The film was decent [you can read my review], and afterward we decamped to the bar next door to have some drinks and talk about it. We spent a good amount of time chatting. It was fun. I was smitten. In the interest of full disclosure, I probably had a beverage too many, but I was nervous and I wasn't used to drinking during the day. This was a major factor in me not trying to kiss her when I walked her home. I knew there was maybe another fellow in the picture, and I had decided I didn't care if there was, but that probably compounded what I believe to be my mistake. If I had made a move then and there, maybe I'd have done the damage needed to replace him. The problem was, being a little tipsy, I wasn't feeling physically confident, and I felt a bad or fumbling kiss would be worse than none at all, so I didn't take my shot. I did, however, suggest we meet the following Friday when she got off work. Truffaut agreed. I was to get in touch that day and firm up plans.


Friday came, and when I called, I got voicemail. I can't recall if I did a follow-up call or a text, but no answer ever came. I knew Truffaut was leaving on an end-of-summer getaway in a manner of days. There wasn't much of a window.

While she was away in whatever tropical paradise she had scheduled an escape to, Michelangelo Antonioni died. He was someone we had discussed. I texted her and said, "Michelangelo Antonioni died, and you're on a beach somewhere. How is that fair?" Or something to that effect. I may have added myself into it. "You're there, and I'm not."

That was it. It was the last communication between either of us. Not unlike some of Antoine's angry letters to Colette and Christine, I might add.


Though, the story has a last anecdote, its Stolen Kisses moment, a brief encounter after time had passed. I went out to the movies with another girl, a friend of mine who is quite lovely. It was a winter afternoon,  and as we were leaving the theater, Truffaut and some other guy were heading in. We said "hi," and when she was past, my friend asked who she was. I told her.
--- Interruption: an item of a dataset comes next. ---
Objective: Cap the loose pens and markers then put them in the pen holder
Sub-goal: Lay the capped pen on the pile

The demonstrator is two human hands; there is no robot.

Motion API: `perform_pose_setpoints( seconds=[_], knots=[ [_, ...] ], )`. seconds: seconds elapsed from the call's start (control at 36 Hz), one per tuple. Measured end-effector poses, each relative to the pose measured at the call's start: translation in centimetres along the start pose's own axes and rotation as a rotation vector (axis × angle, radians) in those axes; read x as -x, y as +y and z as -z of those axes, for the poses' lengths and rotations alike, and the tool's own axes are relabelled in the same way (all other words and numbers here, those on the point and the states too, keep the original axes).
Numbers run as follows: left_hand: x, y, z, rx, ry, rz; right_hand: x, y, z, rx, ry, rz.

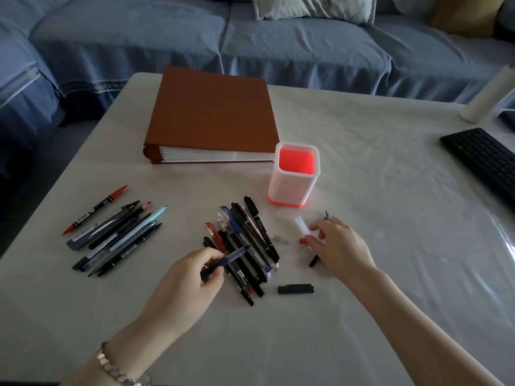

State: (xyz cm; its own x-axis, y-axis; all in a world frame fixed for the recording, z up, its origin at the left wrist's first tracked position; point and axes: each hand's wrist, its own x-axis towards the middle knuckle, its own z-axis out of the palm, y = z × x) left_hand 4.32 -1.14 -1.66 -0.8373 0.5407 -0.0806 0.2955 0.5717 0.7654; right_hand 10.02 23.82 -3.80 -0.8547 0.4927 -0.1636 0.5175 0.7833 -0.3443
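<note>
A blue-covered sofa (250,37) filled the far side of the room, and in front of it stood the table (362,288) under a pale cloth. On it, at the far left, lay a thick brown binder (211,112), and a black keyboard (482,160) ran off the right edge. Just beside the binder's near corner stood the white pen holder (295,176), upright, showing only its red inside, with nothing standing in it. By my reckoning the putting-away had not begun. Two heaps lay on the cloth: a left heap (114,232) fanned out well apart from the holder, and a middle heap (245,246) just in front of it. I could not tell how many in either were capped. The left hand (189,277) hovered at the near end of the middle heap, thumb and fingers pinching a blue pen (225,260) whose bare tip pointed away over the pile. The right hand (340,246) was down among the loose caps in front of the holder, its fingers bent over them. Whether it gripped one I could not tell. A clear cap (302,225) and a red cap (302,240) lay at its fingertips, and a black cap (296,289) lay alone nearer me. The job looked early: a cap to find for the pen in hand, then nearly everything left to do
</note>
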Motion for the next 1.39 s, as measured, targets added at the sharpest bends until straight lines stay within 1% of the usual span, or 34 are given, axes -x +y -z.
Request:
perform_pose_setpoints(
  seconds=[0.08,0.17,0.25,0.31,0.33,0.39,0.5,0.56,0.61,0.72,0.89,1.0,1.08,1.17,1.28,1.39],
  knots=[
    [0.1,0.1,0.0,0.006,-0.007,0.01,-1.0,-0.7,-0.5,0.022,0.036,-0.042],
    [0.1,0.1,0.0,0.004,-0.011,0.017,-2.0,-1.2,-0.8,0.051,0.019,-0.071],
    [0.1,0.1,0.1,0.007,-0.008,0.017,-2.6,-1.5,-1.1,0.07,0.0,-0.069],
    [0.1,0.2,0.2,0.009,-0.011,0.009,-2.6,-1.6,-1.1,0.01,0.022,-0.034],
    [0.0,0.3,0.3,0.014,-0.012,0.005,-2.3,-1.6,-1.0,-0.069,0.034,-0.005],
    [0.0,0.5,0.4,0.035,-0.009,-0.002,-1.6,-1.9,-0.7,-0.312,0.024,0.065],
    [-0.1,0.9,0.5,0.085,0.02,-0.017,0.8,-3.3,0.6,-0.754,-0.129,0.146],
    [0.0,1.2,0.6,0.124,0.022,-0.029,2.0,-3.8,1.2,-0.948,-0.164,0.175],
    [0.1,1.5,0.7,0.156,0.019,-0.057,2.8,-4.0,1.7,-1.07,-0.182,0.193],
    [0.2,1.7,0.8,0.172,0.026,-0.13,3.8,-4.2,2.2,-1.156,-0.177,0.214],
    [0.6,2.1,1.2,0.181,0.043,-0.232,4.7,-4.6,2.9,-1.104,-0.158,0.235],
    [0.6,2.5,1.5,0.147,0.024,-0.291,5.1,-4.7,3.5,-0.945,-0.08,0.255],
    [0.7,2.4,1.5,0.102,0.032,-0.297,5.2,-4.7,3.9,-0.839,-0.069,0.274],
    [0.7,2.1,1.3,0.082,0.041,-0.286,5.3,-4.3,4.0,-0.721,-0.052,0.32],
    [0.8,1.8,1.3,-0.008,0.008,-0.307,5.5,-4.3,4.2,-0.586,-0.026,0.421],
    [0.8,1.8,1.3,-0.105,-0.011,-0.339,5.6,-4.5,4.0,-0.546,0.001,0.513]
  ],
)
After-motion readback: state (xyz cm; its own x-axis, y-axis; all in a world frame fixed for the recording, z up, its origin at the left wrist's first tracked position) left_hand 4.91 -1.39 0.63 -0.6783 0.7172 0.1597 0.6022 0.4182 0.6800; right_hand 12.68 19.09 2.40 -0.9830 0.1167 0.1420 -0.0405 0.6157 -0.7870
My friend had been aware of the summer fumblings, and so for her she finally got to put a face on the stories. Even though my outing that chilly day was not a romantic one, Truffaut did not know that, and I hope there was some small pang of jealousy, a brief rivalry, a nagging doubt that she had made a mistake and was with the wrong guy.

"Because let's face it...wasn't she?" he typed, but then realized there was no dignified way to add a wink to this without resorting to an emoticon, so he decided for something far more self-reflexive instead. Wherever he is, Antoine Doinel probably approves.